> Work to be completed
Wherever a line of the listing holds the string "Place", copy that line.

> Data for the task
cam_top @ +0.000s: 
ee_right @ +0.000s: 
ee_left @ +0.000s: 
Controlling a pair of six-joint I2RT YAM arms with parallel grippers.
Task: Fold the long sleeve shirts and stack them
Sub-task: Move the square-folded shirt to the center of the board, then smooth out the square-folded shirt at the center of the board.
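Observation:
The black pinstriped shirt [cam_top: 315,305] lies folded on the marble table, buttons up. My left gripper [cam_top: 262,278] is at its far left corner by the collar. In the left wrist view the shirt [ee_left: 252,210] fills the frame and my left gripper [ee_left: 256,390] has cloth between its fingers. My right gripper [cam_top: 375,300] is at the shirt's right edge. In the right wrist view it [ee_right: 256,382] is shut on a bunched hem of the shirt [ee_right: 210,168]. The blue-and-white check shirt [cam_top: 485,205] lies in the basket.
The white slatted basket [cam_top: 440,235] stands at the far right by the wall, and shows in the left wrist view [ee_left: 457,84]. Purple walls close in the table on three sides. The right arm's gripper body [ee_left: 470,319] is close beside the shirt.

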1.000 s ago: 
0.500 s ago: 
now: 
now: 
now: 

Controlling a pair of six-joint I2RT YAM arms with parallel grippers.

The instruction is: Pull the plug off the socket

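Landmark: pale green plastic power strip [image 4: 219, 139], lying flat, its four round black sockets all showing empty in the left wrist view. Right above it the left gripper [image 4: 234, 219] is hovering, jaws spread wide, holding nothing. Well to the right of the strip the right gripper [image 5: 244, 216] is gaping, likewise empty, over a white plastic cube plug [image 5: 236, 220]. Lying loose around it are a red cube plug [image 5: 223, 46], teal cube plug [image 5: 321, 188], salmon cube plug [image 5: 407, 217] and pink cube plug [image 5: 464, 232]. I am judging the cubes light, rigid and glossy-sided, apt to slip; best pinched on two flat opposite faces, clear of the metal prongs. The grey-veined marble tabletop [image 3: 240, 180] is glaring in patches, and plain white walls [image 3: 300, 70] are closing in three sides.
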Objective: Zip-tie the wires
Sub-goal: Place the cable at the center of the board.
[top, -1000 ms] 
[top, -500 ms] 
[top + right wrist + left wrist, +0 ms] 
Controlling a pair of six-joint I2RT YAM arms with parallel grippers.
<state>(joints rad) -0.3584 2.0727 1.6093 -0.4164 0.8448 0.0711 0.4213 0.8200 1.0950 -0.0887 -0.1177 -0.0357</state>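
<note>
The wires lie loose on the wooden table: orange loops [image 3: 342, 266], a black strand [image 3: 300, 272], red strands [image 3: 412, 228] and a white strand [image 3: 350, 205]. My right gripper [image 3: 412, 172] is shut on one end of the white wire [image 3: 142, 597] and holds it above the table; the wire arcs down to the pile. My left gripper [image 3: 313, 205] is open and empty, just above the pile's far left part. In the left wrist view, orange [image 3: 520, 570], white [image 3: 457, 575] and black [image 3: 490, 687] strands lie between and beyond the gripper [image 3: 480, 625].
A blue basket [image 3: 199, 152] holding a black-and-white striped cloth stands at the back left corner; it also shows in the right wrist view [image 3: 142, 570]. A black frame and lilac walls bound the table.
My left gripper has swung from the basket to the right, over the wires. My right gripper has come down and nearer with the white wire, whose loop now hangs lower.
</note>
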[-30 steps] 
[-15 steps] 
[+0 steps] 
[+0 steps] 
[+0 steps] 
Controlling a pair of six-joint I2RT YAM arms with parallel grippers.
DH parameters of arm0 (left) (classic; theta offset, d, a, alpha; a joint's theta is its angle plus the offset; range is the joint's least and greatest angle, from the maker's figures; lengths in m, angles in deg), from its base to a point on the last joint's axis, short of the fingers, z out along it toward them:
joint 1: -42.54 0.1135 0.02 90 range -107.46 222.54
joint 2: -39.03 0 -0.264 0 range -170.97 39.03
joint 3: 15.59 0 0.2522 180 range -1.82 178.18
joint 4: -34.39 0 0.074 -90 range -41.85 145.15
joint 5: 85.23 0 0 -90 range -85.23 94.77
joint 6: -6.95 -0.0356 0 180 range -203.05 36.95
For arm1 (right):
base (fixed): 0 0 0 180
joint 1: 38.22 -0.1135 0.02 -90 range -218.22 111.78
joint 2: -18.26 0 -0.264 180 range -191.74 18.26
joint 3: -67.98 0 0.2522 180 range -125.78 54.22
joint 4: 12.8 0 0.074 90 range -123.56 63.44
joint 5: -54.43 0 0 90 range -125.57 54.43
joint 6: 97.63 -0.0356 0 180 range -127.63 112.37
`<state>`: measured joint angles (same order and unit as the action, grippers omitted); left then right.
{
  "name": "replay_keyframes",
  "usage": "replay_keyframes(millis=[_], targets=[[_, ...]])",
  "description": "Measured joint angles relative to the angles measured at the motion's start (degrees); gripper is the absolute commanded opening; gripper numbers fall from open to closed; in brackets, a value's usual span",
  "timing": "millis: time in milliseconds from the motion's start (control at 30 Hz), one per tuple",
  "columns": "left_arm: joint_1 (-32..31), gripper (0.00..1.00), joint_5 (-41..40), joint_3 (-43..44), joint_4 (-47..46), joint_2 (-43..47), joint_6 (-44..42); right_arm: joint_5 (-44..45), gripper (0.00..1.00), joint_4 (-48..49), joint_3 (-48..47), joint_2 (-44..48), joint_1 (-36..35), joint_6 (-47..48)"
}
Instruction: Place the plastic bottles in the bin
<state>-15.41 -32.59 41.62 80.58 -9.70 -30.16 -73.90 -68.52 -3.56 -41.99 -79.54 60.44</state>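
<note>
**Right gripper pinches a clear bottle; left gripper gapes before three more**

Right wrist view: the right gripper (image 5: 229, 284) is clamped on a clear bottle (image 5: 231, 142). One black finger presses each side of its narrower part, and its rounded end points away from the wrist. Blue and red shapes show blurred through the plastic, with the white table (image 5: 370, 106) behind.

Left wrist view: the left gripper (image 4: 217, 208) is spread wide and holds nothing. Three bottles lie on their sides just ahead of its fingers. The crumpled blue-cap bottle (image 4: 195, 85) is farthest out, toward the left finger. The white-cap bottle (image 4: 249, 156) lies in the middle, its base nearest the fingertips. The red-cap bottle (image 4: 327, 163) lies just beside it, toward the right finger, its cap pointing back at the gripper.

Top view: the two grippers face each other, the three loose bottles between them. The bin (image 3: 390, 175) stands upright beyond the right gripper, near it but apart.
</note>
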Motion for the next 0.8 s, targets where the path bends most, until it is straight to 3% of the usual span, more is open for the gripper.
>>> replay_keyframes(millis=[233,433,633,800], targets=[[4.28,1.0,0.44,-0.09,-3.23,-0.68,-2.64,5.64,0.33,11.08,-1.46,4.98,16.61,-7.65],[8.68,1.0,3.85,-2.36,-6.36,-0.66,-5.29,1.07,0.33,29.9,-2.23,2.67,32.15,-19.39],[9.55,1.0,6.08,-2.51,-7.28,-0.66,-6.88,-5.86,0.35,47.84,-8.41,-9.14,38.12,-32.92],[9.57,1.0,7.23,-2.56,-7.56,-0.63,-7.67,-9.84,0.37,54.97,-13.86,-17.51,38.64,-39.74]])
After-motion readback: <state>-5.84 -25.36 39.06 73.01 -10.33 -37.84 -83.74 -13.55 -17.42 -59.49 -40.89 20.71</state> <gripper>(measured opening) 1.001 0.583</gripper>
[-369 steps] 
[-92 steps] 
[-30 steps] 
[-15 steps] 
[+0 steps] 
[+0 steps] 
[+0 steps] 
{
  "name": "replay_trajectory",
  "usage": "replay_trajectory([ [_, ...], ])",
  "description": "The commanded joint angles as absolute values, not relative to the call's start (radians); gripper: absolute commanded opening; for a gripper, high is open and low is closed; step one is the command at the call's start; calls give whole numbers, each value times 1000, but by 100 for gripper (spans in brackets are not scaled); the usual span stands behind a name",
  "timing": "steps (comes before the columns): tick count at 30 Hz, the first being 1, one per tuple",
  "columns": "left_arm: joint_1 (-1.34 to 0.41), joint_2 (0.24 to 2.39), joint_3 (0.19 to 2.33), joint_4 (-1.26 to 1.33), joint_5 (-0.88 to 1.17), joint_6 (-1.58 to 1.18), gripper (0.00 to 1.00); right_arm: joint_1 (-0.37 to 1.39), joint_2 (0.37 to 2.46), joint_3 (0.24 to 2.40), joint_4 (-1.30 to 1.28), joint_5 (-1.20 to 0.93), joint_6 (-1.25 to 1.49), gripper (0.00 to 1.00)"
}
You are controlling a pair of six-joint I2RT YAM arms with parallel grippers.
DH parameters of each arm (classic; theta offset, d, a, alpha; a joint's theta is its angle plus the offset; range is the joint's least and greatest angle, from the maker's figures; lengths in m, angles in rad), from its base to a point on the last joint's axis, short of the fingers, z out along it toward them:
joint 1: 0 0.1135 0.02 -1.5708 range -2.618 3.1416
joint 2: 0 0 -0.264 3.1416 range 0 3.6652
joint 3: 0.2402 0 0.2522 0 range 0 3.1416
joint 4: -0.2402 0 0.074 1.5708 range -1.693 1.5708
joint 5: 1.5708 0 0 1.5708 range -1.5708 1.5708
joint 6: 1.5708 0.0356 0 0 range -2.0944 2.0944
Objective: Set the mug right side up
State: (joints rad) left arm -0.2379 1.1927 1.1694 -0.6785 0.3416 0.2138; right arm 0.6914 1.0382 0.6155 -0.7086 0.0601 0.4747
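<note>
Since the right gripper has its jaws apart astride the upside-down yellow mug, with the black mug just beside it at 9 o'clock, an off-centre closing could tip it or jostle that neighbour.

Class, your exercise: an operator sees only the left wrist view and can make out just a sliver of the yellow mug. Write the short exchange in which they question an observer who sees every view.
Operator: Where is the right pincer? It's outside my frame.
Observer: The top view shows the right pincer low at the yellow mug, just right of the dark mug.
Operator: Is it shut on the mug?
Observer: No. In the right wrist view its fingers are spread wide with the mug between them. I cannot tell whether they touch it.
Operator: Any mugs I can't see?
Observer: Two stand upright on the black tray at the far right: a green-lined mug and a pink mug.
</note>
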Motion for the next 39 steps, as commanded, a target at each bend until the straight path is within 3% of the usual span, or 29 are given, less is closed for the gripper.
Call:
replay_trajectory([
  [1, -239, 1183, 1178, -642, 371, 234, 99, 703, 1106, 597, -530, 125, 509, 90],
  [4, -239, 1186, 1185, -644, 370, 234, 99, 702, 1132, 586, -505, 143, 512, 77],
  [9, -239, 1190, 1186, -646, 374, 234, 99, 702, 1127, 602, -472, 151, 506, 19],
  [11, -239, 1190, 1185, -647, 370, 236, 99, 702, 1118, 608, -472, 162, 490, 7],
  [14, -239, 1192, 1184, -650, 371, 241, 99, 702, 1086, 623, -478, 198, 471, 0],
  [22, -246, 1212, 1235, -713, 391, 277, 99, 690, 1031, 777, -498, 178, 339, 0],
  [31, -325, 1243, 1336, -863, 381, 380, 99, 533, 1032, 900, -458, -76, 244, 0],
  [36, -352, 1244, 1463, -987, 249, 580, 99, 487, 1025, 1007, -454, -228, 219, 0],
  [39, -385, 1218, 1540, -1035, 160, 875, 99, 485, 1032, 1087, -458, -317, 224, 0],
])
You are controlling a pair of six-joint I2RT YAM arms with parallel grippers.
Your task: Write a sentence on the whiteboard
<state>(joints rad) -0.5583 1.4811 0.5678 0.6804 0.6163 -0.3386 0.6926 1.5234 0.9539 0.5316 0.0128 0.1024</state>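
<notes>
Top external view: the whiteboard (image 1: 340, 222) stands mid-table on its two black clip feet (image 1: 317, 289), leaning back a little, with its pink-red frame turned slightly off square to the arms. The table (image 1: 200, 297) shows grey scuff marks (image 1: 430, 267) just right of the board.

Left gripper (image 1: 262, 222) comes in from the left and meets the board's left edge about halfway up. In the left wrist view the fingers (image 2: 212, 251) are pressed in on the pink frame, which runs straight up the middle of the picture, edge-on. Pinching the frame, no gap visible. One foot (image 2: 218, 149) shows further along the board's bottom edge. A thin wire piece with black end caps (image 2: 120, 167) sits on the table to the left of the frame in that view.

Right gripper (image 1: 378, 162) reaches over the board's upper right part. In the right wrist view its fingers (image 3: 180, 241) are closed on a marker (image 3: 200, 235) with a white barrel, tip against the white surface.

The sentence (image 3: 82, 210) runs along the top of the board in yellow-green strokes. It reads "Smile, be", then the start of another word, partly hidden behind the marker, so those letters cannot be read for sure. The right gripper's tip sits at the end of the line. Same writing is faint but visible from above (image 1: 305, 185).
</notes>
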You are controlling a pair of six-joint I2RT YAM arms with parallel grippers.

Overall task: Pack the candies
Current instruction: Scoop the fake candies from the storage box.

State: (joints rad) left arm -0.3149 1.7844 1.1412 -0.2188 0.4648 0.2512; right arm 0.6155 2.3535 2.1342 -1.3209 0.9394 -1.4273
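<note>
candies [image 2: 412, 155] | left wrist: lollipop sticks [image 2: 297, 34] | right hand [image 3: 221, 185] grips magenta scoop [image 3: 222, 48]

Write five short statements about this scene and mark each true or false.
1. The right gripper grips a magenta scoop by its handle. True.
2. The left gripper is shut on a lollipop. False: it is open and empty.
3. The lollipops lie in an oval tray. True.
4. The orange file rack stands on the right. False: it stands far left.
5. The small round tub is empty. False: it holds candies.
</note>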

> Response to the exercise
Sub-goal: Place the cable at the center of the board.
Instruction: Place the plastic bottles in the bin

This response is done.